* [What is required]: Pull each line with the string "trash" from the entries.

* [Dataset extract]:

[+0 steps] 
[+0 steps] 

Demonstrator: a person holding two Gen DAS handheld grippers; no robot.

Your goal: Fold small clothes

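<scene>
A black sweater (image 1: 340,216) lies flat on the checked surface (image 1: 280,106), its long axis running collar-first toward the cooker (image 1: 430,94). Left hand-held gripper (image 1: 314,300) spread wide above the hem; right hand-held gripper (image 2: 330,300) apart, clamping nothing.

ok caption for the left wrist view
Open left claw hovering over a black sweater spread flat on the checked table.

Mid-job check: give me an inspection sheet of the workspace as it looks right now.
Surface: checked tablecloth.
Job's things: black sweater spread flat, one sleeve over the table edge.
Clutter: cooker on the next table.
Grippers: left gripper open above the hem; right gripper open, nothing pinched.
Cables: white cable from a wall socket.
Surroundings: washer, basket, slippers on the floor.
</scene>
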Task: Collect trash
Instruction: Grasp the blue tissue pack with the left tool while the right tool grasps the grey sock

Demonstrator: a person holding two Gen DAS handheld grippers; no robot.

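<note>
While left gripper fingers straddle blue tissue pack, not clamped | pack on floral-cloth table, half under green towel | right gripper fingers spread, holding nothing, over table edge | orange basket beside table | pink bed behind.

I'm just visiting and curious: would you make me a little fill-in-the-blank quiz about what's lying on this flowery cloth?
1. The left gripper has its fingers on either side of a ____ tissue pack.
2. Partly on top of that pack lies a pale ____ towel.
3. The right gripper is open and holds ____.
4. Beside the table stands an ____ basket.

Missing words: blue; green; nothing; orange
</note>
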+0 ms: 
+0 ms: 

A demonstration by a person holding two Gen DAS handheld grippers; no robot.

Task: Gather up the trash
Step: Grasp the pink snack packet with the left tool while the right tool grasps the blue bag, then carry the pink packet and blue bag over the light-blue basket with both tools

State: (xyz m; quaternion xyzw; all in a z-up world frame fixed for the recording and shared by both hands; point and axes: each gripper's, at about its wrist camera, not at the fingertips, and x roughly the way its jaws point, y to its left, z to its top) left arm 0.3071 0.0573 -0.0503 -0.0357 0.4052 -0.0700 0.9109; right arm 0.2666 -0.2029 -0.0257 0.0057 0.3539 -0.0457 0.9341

* [Exercise answer]:
Task: Collect trash
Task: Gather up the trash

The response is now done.